Social Media Policies and the NLRB

It seems like the NLRB strikes down an employer social media policy every week.  The NLRB struck down one social media policy where the employer forbid employees from sharing “confidential” information via social media.  Sounds reasonable, right?  The NLRB determined that the policy did not appropriately define “confidential,” and as a result, employees’ permissible speech may have been chilled.

In another case, the NLRB found that a social media policy violated the NLRA because it required employees to be “courteous, polite and friendly” and not to use “language which injures the image or reputation” of the employer.  This, of course, seems reasonable. The NLRB was, again, afraid that the policy might prevent employees from engaging in protected speech and concerted activity.

BYOD Policies

Like social media policies, BYOD policies are quickly becoming must-haves for most companies.  If you are allowing employees to access your company email and network, you should have a written BYOD policy.

At present, the NRLB has not turned its attention to BYOD policies, but I think its only a matter of time.  Social media is a much larger target for the NLRB, for the most part because employees are getting fired over social media policy violations.  To date, I’m not aware of any cases involving violations of BYOD policies, but that is bound to change.

Applying Social Media Lessons to BYOD

So now comes the real question, what do you need to do with your BYOD policy to make sure it passes muster in case the NLRB reviews your policy.

First, make sure to specifically define any terms in your policy that employees could interpret to forbid speech protected by the NLRA.  You may want to forbid employees from transferring confidential information from your network to a device that doesn’t have proper security settings.  Or you may want your BYOD policy to address employee communications.  While your policy may state that employees should only discuss business matters through email or your company’s preferred messaging system.  While these seem like reasonable terms, employees may interpret them to prohibit permissible activity.  Make sure you define “confidential information” or “business matters” clearly and note that the prohibition does not include information about salary, work conditions or concerted activity.

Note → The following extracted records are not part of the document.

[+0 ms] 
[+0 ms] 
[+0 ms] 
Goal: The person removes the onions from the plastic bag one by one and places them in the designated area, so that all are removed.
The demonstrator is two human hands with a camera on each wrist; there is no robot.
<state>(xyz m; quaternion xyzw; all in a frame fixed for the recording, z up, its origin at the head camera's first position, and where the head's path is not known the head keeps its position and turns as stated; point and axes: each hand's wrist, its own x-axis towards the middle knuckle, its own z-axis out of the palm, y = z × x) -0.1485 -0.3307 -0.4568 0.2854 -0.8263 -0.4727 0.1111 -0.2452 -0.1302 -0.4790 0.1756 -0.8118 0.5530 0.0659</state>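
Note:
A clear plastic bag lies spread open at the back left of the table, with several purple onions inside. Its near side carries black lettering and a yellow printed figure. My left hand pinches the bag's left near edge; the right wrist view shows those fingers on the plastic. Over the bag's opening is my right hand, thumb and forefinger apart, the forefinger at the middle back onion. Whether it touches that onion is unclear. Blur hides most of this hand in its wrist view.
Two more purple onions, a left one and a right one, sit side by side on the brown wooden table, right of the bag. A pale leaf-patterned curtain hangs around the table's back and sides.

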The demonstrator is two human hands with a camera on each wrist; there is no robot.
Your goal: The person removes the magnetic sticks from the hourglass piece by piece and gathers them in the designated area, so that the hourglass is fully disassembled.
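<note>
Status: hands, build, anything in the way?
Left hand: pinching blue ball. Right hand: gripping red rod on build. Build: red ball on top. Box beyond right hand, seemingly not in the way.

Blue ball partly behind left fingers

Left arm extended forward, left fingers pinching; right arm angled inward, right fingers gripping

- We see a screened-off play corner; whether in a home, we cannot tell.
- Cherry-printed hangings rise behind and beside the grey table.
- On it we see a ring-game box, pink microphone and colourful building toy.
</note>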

Second, use examples of conduct that is permitted or not permitted.  Quite frankly, the NLRB loves examples in social media policies, so they would likely welcome examples in BYOD policies as well.  Examples should cover common scenarios that you expect will arise.  The examples you use should cover situations that are allowed under the policy and scenarios that would violate the policy.

Finally, your BYOD policy should only be as broad as required to protect your company.  If your employees only have access to email, but not to other information on the company network, your BYOD policy only needs to address email usage. Prohibiting activity that the employees could not do anyway does nothing to actually protect your company, and could violate the NLRA or open your policy to an employee challenge.

While the NLRB hasn’t start targeting BYOD policies yet, I believe it’s only a matter of time, and it won’t hurt to be prepared.